→ **ACTION ITEM**:
Among the records below, find the line that has "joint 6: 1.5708"; from there, give the lines again exactly, and stop after the line that has "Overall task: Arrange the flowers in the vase".

Extracted records
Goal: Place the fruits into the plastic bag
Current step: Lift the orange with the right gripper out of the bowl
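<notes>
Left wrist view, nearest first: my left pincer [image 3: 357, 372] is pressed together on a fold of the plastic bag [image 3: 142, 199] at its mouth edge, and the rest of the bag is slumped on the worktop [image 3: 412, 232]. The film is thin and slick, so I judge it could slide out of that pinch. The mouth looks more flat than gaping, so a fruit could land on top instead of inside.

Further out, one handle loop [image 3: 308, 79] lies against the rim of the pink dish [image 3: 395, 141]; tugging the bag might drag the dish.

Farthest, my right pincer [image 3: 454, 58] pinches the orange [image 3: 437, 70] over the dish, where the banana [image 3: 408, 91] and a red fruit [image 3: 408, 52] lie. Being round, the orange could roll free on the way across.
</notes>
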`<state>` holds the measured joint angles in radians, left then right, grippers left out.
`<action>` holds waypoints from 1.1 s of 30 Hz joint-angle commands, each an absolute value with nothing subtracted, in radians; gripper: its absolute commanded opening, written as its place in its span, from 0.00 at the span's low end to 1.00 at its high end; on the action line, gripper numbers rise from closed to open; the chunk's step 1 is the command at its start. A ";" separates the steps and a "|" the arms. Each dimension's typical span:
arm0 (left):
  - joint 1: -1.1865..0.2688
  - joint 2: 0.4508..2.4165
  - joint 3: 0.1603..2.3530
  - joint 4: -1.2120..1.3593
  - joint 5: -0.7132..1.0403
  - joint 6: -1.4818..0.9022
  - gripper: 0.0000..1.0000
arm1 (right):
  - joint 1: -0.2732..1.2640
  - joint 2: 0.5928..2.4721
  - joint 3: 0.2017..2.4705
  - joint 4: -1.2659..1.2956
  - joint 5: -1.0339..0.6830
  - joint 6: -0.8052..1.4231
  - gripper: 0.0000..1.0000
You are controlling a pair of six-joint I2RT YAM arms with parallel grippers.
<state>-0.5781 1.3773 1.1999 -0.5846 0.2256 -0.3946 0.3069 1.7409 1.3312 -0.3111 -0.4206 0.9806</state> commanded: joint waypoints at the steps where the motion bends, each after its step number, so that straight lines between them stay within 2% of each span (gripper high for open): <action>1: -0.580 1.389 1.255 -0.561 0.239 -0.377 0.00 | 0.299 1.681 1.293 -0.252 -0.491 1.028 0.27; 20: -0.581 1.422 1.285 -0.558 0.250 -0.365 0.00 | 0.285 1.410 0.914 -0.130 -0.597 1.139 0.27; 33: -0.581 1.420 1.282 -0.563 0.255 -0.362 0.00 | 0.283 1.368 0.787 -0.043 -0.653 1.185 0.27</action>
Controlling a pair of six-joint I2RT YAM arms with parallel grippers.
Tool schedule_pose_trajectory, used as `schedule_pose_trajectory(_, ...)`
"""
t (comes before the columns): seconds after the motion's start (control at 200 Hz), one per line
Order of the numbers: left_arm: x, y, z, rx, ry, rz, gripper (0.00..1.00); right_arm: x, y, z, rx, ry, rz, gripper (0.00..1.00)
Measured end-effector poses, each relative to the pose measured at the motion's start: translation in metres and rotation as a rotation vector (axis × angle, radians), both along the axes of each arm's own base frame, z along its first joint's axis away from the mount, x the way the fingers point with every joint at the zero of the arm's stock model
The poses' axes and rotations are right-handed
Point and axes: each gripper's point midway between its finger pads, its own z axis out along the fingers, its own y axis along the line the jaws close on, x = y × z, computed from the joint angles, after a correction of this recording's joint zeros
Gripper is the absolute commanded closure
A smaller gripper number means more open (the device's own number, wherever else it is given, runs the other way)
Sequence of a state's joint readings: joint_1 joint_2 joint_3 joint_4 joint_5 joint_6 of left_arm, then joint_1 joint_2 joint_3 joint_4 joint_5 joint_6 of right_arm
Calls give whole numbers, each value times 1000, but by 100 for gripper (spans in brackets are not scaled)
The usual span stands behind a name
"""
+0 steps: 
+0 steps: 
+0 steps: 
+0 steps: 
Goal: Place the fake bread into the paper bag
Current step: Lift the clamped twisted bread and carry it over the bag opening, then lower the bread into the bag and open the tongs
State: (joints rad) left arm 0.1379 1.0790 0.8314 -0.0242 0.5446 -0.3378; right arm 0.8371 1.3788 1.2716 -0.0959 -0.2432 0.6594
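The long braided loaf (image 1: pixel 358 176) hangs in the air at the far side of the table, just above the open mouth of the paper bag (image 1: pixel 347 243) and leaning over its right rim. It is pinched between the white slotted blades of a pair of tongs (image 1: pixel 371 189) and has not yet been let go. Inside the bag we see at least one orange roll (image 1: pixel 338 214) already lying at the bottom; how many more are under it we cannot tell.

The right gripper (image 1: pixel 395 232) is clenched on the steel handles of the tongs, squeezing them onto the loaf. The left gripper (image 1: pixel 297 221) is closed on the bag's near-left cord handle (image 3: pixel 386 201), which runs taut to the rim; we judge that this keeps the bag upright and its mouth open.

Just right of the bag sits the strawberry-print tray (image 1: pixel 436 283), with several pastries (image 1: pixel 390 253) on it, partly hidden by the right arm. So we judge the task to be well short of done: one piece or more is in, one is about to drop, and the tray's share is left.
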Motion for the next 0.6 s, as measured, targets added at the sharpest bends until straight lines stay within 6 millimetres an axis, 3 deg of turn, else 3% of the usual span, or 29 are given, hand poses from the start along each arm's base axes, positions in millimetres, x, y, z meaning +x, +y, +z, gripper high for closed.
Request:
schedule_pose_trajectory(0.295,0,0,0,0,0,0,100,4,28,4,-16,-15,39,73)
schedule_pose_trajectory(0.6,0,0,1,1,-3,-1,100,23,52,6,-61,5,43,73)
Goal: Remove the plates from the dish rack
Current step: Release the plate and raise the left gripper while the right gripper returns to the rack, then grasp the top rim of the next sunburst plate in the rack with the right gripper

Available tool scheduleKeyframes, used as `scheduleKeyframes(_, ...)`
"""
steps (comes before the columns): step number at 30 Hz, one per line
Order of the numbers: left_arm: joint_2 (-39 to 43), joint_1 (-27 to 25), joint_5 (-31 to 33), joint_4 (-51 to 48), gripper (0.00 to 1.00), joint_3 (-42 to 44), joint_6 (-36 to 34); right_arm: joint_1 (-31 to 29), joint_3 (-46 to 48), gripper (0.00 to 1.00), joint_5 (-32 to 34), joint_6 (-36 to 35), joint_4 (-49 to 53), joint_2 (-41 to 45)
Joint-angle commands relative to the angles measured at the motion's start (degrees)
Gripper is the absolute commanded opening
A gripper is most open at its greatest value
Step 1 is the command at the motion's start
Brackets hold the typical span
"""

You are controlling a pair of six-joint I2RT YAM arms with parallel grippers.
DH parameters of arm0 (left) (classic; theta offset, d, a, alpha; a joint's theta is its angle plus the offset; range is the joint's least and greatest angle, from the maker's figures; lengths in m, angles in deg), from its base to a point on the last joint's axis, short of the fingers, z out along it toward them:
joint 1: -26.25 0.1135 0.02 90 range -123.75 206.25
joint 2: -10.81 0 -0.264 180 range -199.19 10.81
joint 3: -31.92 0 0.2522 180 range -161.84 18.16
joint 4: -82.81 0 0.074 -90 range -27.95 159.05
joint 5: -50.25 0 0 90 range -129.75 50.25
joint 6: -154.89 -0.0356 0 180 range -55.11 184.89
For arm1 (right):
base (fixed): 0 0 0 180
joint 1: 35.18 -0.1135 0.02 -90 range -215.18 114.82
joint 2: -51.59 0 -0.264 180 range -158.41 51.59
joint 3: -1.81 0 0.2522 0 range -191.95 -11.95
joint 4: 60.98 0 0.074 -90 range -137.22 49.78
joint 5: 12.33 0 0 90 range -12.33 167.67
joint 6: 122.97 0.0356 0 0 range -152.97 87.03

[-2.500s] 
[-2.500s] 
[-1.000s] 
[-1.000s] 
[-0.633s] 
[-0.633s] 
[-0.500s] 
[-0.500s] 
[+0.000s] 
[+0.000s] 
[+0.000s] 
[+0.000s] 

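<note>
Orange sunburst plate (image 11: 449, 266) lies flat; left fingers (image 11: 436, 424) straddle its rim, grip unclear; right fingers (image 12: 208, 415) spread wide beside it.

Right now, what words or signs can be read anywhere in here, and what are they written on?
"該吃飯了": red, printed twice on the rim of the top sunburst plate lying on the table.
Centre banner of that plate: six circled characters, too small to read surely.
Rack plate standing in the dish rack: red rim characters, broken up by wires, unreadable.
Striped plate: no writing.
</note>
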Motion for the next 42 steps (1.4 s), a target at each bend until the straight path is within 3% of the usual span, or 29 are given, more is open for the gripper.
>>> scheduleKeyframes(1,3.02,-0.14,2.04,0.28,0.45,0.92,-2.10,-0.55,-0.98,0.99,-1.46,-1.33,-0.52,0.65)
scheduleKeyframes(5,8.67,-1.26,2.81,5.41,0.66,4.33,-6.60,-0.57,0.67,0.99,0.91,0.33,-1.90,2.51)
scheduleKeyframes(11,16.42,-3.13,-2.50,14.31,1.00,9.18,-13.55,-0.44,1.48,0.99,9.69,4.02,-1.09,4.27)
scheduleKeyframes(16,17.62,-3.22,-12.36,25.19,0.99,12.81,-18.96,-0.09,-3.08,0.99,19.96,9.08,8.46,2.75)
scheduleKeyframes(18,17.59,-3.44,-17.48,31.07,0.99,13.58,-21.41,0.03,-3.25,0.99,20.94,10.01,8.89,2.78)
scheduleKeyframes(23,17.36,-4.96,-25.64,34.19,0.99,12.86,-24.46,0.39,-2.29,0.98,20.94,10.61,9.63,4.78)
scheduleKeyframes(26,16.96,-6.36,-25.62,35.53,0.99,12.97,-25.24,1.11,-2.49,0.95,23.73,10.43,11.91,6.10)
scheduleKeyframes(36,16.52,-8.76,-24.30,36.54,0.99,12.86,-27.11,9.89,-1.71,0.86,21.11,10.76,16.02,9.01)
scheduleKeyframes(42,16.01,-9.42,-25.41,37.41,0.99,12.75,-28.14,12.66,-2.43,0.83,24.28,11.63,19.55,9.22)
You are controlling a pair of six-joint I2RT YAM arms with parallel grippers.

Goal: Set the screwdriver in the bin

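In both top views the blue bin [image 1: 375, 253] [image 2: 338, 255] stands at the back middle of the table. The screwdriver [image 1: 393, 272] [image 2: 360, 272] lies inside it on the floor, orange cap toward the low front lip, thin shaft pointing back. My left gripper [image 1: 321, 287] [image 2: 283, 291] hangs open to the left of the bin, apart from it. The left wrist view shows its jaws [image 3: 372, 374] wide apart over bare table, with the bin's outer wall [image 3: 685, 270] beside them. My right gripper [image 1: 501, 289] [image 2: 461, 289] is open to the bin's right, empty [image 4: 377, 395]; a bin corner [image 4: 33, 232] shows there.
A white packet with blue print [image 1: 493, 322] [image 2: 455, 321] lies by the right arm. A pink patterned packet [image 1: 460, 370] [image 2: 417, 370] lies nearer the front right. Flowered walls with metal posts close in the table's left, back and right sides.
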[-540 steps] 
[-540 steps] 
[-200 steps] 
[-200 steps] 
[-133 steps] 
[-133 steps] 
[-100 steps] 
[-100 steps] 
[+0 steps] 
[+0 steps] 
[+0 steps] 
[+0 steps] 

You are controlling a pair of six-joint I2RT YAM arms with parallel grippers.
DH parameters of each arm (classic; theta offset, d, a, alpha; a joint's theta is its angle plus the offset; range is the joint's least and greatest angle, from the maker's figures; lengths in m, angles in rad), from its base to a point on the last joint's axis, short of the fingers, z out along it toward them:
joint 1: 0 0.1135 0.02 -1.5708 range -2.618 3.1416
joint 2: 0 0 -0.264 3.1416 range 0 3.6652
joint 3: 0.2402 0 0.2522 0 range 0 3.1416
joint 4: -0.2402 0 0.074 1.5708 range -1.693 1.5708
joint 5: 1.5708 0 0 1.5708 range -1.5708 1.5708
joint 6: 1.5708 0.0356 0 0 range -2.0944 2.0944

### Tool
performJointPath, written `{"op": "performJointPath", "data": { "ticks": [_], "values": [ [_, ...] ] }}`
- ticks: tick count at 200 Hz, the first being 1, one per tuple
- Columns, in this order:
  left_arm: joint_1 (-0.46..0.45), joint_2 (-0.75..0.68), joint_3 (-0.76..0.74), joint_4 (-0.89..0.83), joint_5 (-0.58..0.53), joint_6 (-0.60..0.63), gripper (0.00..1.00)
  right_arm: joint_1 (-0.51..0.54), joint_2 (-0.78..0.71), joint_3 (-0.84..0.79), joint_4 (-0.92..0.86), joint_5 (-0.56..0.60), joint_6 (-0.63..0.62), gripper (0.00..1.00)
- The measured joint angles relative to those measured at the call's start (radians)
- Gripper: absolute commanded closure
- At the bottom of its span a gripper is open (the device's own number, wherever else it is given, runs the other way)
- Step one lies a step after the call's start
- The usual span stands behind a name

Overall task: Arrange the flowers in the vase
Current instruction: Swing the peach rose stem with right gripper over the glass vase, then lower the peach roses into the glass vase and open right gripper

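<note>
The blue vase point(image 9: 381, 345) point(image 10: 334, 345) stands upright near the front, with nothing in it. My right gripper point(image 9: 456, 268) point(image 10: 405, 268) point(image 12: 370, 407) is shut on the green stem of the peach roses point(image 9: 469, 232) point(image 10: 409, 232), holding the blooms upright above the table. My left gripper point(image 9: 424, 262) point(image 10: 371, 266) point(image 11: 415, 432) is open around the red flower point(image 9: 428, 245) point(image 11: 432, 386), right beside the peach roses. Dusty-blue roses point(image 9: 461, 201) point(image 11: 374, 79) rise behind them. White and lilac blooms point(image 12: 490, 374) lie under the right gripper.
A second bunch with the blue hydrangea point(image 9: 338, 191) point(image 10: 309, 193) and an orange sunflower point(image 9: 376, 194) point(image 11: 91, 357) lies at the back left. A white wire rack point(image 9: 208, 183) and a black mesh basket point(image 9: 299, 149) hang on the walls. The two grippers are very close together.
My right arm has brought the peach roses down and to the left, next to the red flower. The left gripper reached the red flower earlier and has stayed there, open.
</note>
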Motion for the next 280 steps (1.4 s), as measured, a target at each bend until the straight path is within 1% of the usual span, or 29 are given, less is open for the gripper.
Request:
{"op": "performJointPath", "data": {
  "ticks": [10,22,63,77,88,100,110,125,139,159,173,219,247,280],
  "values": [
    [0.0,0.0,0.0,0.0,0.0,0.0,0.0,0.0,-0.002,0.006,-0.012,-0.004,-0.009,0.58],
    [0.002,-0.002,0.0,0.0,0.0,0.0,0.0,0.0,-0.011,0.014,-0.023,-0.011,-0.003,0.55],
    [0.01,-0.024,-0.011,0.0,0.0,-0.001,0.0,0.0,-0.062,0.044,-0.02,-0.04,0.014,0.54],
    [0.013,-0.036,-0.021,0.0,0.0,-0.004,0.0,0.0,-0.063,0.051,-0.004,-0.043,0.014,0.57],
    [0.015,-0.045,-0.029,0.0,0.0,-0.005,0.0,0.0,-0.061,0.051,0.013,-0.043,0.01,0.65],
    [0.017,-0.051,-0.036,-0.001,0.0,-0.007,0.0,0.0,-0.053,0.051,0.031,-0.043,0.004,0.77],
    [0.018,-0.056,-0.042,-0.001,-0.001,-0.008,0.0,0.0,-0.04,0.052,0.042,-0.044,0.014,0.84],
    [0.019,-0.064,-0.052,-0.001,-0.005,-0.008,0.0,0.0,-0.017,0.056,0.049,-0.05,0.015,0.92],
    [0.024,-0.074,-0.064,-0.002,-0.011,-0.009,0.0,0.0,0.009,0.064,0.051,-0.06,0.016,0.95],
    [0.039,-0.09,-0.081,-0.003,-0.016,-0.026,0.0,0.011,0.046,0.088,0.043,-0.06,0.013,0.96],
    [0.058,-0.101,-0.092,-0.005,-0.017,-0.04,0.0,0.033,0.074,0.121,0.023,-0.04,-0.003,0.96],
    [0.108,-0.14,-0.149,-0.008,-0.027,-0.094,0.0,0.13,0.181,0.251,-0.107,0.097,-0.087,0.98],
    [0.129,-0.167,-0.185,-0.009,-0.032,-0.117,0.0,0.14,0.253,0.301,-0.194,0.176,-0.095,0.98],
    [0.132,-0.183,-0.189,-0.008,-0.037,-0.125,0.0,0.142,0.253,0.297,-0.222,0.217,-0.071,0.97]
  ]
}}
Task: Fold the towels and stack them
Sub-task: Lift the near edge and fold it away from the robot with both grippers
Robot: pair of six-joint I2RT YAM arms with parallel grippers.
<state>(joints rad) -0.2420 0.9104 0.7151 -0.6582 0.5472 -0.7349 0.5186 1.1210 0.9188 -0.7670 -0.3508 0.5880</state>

→ **RESPONSE TO THIS TASK**:
joint 6: 1.5708 0.0356 0 0 range -2.0944 2.0944

### Tool
performJointPath, written `{"op": "performJointPath", "data": { "ticks": [_], "values": [ [_, ...] ] }}`
- ticks: tick count at 200 Hz, the first being 1, one per tuple
- Columns, in this order:
  left_arm: joint_1 (-0.46..0.45), joint_2 (-0.75..0.68), joint_3 (-0.76..0.74), joint_4 (-0.89..0.83), joint_5 (-0.58..0.53), joint_6 (-0.60..0.63), gripper (0.00..1.00)
  right_arm: joint_1 (-0.51..0.54), joint_2 (-0.78..0.71), joint_3 (-0.84..0.79), joint_4 (-0.92..0.86), joint_5 (-0.56..0.60), joint_6 (-0.63..0.62), gripper (0.00..1.00)
- The measured joint angles relative to those measured at the call's start (radians)
- Gripper: absolute commanded closure
- At the bottom of its span a gripper is open (the device's own number, wherever else it is given, runs the other way)
- Step one lies a step after the call's start
- The usual span stands behind a name

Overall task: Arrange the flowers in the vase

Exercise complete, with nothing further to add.